--- Work order ---
Return every line from the records below in which the word "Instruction" is found.

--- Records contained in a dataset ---
-.-.-

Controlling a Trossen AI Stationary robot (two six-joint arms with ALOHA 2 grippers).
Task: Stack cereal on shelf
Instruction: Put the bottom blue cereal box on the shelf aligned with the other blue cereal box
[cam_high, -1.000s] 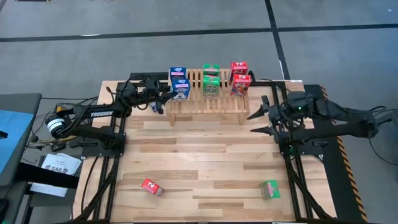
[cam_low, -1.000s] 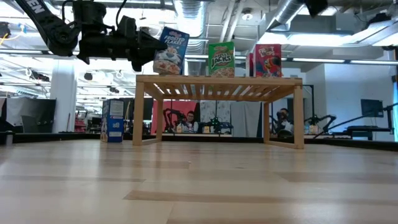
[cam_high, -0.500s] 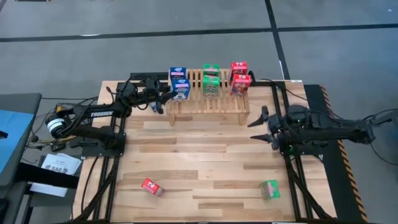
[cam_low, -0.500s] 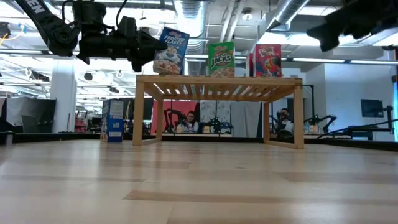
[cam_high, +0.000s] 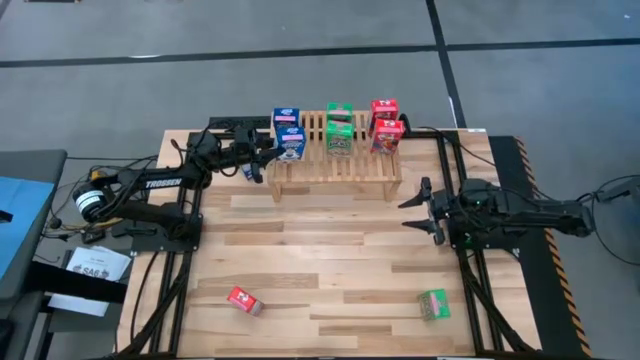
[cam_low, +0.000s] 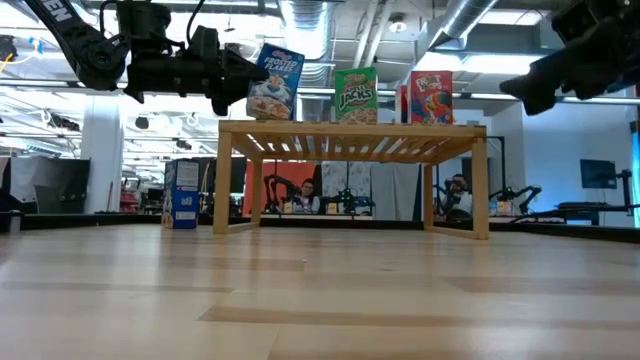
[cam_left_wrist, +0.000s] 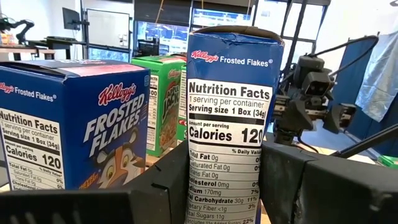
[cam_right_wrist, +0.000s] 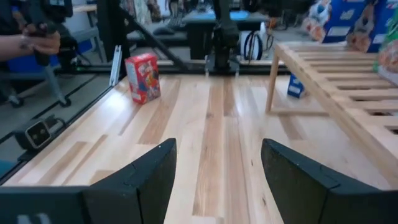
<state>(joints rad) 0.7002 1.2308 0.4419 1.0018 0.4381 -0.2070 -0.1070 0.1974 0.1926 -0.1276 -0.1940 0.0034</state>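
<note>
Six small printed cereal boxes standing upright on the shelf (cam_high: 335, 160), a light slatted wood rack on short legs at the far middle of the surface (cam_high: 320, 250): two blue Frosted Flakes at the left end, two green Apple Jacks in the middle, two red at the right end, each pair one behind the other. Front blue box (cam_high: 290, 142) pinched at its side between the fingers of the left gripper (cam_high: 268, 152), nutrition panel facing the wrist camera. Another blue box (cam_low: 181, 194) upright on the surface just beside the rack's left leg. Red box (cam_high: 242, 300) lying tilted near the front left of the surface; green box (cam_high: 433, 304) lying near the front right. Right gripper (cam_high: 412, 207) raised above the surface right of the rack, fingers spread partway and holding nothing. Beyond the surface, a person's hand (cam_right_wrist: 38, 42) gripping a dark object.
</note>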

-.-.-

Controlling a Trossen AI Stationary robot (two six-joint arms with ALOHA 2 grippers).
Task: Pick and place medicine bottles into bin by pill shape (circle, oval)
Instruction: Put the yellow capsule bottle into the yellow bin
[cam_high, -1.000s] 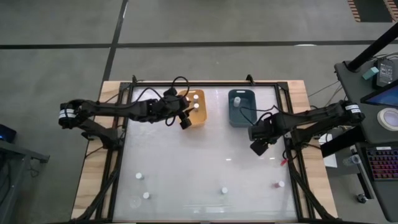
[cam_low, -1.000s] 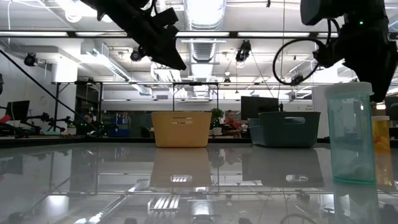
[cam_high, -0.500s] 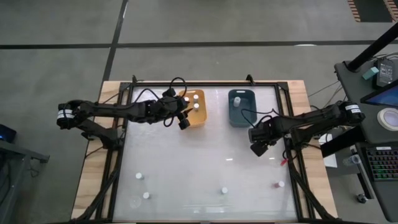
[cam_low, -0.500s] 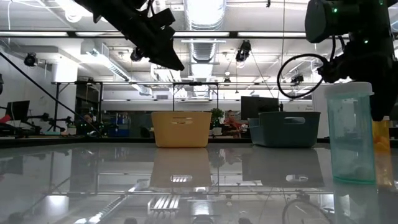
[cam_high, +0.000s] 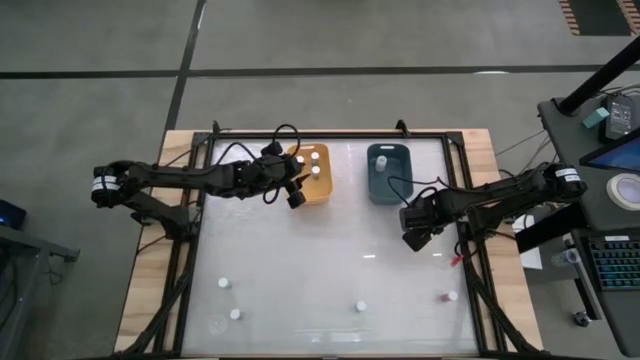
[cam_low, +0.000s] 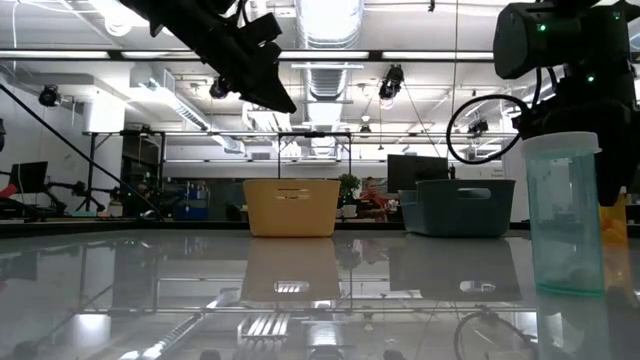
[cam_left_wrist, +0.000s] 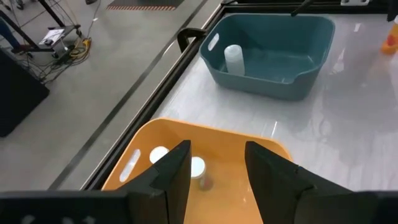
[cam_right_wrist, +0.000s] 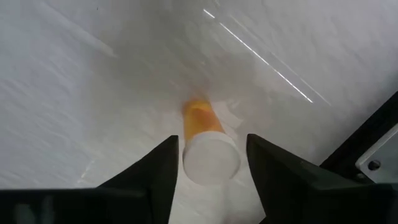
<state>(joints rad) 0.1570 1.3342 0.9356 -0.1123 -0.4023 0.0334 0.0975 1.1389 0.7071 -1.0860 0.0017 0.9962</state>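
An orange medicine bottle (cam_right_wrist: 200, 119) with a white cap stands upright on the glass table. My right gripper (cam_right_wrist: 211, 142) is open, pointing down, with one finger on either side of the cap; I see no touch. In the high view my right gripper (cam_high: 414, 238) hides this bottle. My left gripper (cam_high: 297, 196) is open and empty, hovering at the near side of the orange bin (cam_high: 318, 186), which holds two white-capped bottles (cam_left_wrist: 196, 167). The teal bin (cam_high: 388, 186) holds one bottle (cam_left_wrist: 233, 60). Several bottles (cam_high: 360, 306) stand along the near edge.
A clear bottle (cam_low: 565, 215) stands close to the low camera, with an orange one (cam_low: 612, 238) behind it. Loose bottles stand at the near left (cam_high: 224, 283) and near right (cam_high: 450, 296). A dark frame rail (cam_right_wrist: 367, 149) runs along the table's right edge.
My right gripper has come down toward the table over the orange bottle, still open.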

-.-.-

--- Response below ---
Instruction: Put the bottom blue cereal box on the shelf aligned with the other blue cereal box
Instruction: Put the yellow capsule bottle into the yellow bin

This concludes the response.